Feb 28, 2006
The New York Times sued the US Defense Department demanding that it hand over documents about the National Security Agency’s domestic spying program.
The Times wants a list of documents including all internal memos and e-mails about the program of monitoring phone calls without court approval. It also seeks the names of the people or groups identified by it.
The Times in December broke the story that the NSA had begun intercepting domestic communications believed linked to al Qaeda following the Sept. 11 attacks. That provoked renewed criticism of the way US President George W. Bush is handling his declared war on terrorism.
Bush called the disclosure of the program to the Times a "shameful act" and the US Justice Department has launched an investigation into who leaked it.
The Times had requested the documents in December under the Freedom of Information Act but sued upon being unsatisfied with the Pentagon’s response that the request was "being processed as quickly as possible," according to the six-page suit filed at federal court in New York.
David McCraw, a lawyer for the Times, acknowledged that the list of documents sought was lengthy but that the Pentagon failed to assert there were "unusual circumstances," a provision of the law that would grant the Pentagon extra time to respond.
The Defense Department, which was sued as the parent agency of the NSA, did not immediately respond to the suit.
McCraw said there was "no connection" between the Justice Department probe and the Times’ lawsuit.

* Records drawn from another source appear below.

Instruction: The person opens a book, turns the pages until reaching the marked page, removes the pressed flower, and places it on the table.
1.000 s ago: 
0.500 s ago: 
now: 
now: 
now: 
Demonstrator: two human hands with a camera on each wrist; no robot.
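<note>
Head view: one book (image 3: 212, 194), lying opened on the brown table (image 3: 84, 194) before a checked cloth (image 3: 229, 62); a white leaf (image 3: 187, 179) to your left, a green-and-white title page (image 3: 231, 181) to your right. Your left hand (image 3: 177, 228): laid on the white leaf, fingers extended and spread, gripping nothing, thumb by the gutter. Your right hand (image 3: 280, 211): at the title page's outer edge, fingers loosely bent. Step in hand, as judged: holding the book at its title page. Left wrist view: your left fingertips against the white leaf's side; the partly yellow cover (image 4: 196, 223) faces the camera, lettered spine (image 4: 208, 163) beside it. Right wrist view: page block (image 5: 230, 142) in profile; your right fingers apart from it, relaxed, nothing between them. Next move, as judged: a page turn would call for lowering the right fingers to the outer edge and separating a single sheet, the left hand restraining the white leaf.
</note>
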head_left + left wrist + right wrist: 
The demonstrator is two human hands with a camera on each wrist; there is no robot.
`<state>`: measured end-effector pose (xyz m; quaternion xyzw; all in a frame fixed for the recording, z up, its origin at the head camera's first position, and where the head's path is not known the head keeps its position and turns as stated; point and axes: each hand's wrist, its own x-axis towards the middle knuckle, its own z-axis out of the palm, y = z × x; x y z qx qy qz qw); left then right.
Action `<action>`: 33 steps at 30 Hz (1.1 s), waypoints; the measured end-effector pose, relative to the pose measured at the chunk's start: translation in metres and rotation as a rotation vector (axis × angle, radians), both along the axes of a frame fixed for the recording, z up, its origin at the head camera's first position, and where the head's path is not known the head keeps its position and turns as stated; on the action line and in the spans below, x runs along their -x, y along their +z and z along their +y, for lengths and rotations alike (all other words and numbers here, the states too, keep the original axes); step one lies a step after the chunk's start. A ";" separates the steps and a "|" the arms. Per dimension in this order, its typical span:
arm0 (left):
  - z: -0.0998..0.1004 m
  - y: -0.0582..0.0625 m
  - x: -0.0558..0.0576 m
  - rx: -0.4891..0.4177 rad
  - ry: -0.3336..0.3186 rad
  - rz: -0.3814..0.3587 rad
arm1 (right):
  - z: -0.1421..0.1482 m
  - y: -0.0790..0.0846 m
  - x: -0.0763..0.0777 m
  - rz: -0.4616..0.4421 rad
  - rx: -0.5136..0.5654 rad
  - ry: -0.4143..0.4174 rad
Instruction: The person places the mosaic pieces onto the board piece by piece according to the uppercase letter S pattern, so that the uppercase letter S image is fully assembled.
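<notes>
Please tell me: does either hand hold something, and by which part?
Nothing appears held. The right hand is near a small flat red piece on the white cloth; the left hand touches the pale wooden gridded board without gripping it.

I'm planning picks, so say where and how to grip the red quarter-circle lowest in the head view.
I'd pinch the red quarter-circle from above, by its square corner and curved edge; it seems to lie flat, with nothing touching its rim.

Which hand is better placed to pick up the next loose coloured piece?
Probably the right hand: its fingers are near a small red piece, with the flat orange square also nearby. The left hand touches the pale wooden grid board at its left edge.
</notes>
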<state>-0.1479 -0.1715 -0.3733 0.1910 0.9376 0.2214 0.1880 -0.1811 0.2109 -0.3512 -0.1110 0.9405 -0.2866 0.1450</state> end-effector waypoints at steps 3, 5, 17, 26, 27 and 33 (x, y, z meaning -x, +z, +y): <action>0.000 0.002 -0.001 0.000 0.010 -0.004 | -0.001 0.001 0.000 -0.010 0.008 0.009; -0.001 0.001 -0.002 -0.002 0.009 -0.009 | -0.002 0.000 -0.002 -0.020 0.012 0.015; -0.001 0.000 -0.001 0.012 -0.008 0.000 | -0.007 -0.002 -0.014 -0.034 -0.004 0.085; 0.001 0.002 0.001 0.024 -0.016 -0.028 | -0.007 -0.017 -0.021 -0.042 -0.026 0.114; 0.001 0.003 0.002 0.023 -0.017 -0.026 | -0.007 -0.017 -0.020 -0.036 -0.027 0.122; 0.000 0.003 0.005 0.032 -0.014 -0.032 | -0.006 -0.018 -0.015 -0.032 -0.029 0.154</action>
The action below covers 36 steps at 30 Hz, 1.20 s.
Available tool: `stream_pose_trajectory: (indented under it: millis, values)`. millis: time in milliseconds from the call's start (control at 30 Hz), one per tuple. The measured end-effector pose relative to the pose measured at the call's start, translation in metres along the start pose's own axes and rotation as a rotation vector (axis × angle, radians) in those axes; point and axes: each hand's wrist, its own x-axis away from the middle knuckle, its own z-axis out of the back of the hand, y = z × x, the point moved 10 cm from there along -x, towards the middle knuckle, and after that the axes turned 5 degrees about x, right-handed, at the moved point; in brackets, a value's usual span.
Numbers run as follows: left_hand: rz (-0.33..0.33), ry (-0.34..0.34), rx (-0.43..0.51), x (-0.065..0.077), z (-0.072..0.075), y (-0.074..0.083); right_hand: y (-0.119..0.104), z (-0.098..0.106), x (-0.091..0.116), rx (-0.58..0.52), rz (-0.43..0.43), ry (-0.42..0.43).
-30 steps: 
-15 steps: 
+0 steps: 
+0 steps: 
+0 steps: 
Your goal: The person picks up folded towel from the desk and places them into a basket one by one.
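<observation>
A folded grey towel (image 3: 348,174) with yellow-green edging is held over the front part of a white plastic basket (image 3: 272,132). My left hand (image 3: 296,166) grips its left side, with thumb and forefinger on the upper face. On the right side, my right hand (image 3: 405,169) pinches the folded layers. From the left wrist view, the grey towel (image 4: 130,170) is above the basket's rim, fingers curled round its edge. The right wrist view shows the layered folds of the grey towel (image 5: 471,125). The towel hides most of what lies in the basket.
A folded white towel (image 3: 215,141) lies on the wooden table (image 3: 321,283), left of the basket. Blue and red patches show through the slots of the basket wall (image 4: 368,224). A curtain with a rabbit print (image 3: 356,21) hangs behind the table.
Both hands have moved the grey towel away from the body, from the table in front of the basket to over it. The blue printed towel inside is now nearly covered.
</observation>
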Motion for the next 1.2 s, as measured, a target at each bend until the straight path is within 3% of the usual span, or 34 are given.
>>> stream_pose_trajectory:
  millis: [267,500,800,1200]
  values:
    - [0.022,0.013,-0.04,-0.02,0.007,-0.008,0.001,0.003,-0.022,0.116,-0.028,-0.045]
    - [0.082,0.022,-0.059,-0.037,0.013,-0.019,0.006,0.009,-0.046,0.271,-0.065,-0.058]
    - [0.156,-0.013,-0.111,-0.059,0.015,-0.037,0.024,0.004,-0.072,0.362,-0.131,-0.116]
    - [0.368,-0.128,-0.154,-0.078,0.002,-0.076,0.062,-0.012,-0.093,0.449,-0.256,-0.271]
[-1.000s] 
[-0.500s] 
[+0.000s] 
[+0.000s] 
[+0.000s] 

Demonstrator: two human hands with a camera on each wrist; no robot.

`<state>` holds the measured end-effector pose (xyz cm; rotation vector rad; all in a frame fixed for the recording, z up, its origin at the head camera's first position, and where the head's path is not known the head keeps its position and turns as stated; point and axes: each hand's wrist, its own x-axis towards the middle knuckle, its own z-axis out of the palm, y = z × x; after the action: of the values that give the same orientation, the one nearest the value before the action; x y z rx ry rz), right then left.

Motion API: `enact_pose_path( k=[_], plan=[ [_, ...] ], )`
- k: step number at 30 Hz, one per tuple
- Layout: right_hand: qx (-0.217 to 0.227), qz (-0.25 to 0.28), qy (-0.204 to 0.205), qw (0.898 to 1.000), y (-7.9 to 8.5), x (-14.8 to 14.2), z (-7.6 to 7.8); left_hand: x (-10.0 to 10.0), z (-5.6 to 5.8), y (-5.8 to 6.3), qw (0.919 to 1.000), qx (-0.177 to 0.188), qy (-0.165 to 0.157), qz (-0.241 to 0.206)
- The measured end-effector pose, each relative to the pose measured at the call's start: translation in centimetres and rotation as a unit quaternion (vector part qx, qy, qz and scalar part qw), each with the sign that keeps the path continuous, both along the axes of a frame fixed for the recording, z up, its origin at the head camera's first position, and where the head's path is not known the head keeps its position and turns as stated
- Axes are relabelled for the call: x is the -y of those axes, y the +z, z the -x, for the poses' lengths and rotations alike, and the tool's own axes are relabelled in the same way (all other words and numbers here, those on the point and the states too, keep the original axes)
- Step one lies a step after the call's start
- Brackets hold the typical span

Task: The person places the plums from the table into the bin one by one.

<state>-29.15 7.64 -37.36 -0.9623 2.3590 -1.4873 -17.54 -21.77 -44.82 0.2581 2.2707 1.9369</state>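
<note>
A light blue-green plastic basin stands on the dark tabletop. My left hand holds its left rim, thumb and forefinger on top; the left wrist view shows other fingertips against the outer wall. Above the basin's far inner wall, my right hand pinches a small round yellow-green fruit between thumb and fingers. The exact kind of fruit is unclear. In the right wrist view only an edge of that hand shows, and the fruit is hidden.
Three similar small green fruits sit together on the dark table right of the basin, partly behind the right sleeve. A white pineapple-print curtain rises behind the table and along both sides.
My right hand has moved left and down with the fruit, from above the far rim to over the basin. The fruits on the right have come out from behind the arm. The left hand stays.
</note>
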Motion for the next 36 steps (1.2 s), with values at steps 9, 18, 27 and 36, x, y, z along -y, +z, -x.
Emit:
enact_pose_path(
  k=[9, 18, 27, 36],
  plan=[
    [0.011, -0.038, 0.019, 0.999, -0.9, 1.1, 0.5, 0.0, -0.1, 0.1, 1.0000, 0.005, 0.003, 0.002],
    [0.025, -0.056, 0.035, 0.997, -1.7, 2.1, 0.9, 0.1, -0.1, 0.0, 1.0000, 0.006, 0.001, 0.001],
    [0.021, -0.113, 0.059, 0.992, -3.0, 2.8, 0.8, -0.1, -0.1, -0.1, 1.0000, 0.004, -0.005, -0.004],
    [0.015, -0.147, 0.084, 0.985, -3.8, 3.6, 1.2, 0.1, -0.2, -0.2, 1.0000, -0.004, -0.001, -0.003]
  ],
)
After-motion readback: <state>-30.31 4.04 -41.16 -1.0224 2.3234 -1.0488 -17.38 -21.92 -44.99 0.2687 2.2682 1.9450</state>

"This is an important story that our reporters are continuing to pursue and of the ways to do that is through the Freedom of Information Act," McCraw said.
The US Foreign Intelligence Surveillance Act requires the federal government to obtain warrants from a secret federal court for surveillance operations inside the United States.
But the Bush administration says the president as commander in chief of the armed forces has the authority to carry out the intercepts and that Congress also gave him the authority upon approving the use of force in response to the Sept. 11 attacks.